◆ Exercise details ◆
Copy the full listing exactly.

◆ Data below ◆
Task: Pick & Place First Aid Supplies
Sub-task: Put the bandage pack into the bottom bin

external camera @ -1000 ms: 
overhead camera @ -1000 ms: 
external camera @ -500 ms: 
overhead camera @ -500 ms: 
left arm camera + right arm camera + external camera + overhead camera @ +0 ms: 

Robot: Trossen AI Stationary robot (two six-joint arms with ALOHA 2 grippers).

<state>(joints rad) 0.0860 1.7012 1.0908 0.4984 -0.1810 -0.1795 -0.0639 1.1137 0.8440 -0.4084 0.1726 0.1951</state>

◆ Answer area ◆
Task: Pick & Place First Aid Supplies
Sub-task: Put the bandage pack into the bottom bin

external camera @ -1000 ms: 
overhead camera @ -1000 ms: 
external camera @ -500 ms: 
overhead camera @ -500 ms: 
left arm camera + right arm camera + external camera + overhead camera @ +0 ms: 

Robot: Trossen AI Stationary robot (two six-joint arms with ALOHA 2 grippers).

<state>(joints rad) 0.0860 1.7012 1.0908 0.4984 -0.1810 -0.1795 -0.0639 1.1137 0.8440 -0.4084 0.1726 0.1951</state>

The response is now complete.